44bb) Das Verschulden des FA ist nach Überzeugung des Gerichts auch ursächlich für die Erhebung der Klage und die damit verbundenen (gerichtlichen wie außergerichtlichen) Kosten gewesen.
45Insofern ist zu berücksichtigen, dass die Klage vor der bzw. ohne die Ergänzung der Ermessenserwägungen durch das FA im Klageverfahren Erfolg gehabt hätte. Die Klagebegründung stützte sich auch ausschließlich auf die fehlerhafte Ermessensausübung des FA. Es ist daher davon auszugehen, dass die Klage bei von vornherein ordnungsgemäßer Ermessensausübung vom Kläger nicht erhoben worden wäre. Das FA hat den Kläger insofern in gewisser Weise durch die unzureichende Ermessensbetätigung zur Klage „herausgefordert“.
46d) Da die tatbestandlichen Voraussetzungen des § 137 Satz 2 FGO erfüllt sind, ist dem Gericht ein Ermessen dahingehend eröffnet, ob und in welcher Höhe der obsiegende Beteiligte mit den Kosten belastet wird. Im Streitfall erscheint es ermessensgerecht, die Kosten des Verfahrens dem Beklagten insgesamt aufzuerlegen (d.h. gerichtliche sowie außergerichtliche Kosten).
47Sowohl der Ursprungsbescheid als auch die Einspruchsentscheidung des FA lassen hinsichtlich der Ermessenserwägungen die notwendige Sorgfalt, die bei einer Ermessensentscheidung zu erwarten gewesen wäre, vermissen. Insofern wird auf die Ausführungen oben (unter 3.c)bb)) Bezug genommen. Den Kläger trifft dagegen an den zunächst mangelhaften Ermessenserwägungen kein (Mit-) Verschulden. Dass er sich zur (ursprünglich aussichtsreichen) Anfechtung der Entscheidung entschlossen und hierfür einen Anwalt eingeschaltet hat, obwohl das „Risiko“ einer Ermessensergänzung nach § 102 Satz 2 FGO bestand (mit der Folge der damit eintretenden Unbegründetheit der Klage), kann ihm nicht vorgeworfen werden.

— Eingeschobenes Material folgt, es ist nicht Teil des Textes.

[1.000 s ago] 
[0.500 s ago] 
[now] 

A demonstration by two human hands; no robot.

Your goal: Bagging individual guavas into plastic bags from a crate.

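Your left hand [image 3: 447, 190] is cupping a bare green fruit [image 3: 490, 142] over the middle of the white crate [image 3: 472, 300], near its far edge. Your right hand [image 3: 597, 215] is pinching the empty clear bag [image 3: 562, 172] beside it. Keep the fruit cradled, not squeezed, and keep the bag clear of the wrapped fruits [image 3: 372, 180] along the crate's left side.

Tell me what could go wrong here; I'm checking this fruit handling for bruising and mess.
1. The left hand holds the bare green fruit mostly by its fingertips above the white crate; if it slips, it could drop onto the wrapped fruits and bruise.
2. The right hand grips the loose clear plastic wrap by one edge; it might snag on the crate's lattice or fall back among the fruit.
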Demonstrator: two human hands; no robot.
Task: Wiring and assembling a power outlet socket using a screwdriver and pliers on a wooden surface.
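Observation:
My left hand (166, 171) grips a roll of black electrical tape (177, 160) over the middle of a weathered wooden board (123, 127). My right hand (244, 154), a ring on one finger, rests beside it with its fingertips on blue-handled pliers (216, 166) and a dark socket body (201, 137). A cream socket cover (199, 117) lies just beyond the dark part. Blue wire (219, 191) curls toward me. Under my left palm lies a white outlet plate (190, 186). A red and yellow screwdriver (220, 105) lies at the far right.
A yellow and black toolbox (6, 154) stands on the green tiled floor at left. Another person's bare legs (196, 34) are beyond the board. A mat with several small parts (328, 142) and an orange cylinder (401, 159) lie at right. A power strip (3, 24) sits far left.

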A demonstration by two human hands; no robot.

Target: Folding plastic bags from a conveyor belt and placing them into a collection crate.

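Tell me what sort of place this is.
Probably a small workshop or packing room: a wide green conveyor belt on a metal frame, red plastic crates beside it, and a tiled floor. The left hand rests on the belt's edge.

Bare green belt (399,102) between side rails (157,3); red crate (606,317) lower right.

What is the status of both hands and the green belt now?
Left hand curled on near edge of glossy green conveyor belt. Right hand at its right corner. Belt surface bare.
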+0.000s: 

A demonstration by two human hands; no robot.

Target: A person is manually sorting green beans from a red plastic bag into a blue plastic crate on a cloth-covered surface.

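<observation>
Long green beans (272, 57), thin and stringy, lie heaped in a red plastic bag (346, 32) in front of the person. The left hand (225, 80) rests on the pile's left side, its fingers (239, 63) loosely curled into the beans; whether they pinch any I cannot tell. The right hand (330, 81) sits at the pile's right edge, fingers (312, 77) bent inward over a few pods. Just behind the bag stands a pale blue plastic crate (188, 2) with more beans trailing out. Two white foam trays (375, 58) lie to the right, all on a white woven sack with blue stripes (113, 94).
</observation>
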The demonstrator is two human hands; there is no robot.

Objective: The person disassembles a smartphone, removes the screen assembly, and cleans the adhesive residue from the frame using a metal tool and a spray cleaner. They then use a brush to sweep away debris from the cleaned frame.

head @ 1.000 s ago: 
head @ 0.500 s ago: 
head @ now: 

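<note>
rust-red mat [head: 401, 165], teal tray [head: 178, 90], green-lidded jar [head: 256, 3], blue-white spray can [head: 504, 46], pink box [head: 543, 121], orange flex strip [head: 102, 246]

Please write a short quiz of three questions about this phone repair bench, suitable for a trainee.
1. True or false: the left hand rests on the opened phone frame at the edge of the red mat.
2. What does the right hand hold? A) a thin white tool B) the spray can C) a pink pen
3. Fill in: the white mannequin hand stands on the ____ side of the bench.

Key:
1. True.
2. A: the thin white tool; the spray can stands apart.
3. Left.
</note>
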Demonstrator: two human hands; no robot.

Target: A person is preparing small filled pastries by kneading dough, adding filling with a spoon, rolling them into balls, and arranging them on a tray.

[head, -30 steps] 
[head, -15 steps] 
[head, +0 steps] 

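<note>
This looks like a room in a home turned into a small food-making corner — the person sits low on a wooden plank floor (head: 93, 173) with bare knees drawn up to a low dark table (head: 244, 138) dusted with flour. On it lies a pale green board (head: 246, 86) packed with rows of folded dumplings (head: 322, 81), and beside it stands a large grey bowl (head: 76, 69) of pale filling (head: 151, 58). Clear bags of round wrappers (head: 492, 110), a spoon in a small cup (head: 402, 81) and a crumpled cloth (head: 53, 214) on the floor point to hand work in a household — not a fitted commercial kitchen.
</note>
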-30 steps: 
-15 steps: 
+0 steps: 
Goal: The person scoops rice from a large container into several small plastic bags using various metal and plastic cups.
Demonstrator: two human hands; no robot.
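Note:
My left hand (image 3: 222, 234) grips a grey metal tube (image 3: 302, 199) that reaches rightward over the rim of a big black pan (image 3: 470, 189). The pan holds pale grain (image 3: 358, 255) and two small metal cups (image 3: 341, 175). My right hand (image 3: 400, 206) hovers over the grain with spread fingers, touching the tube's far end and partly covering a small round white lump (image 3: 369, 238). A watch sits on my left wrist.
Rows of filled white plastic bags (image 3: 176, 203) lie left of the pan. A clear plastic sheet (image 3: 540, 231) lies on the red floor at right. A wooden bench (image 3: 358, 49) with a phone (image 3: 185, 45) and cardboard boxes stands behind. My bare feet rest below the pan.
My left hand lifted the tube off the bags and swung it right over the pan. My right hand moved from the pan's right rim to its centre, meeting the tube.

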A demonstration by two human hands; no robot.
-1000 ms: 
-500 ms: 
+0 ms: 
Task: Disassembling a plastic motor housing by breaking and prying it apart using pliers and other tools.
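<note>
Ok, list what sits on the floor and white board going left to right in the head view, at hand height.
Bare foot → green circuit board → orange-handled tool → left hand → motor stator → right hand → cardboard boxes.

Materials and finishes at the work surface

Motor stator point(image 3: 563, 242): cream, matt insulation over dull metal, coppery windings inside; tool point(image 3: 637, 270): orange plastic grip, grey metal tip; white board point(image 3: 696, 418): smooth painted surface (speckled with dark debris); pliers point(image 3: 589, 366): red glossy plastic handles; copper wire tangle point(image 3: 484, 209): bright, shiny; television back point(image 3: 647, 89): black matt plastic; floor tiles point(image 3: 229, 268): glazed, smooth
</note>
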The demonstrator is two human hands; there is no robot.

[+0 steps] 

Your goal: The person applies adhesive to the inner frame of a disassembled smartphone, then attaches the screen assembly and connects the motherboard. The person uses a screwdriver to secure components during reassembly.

Eine Entscheidung dergestalt, dass dem FA nur die Gerichtskosten auferlegt werden und der Kläger seine außergerichtlichen Kosten selbst trägt, erscheint dagegen nicht angezeigt. Denn das FA ist nach § 2 Abs. 1 des Gerichtskostengesetzes ohnehin von der Zahlung der Gerichtskosten befreit, der Kläger würde dagegen trotz der oben dargelegten eindeutigen Verschuldensanteile auf Seiten des FA auf den – wenn auch überschaubaren (was aber eher zusätzlich für eine Zumutbarkeit der Tragung durch das FA spricht) Anwaltskosten „hängen bleiben“.
485. Die Entscheidung über die vorläufige Vollstreckbarkeit beruht auf §§ 151 Abs. 3, 155 FGO i. V. m. §§ 708 Nr. 10, 711 ZPO. Gründe für die Zulassung der Revision (§ 115 Abs. 2 FGO) bestanden nicht.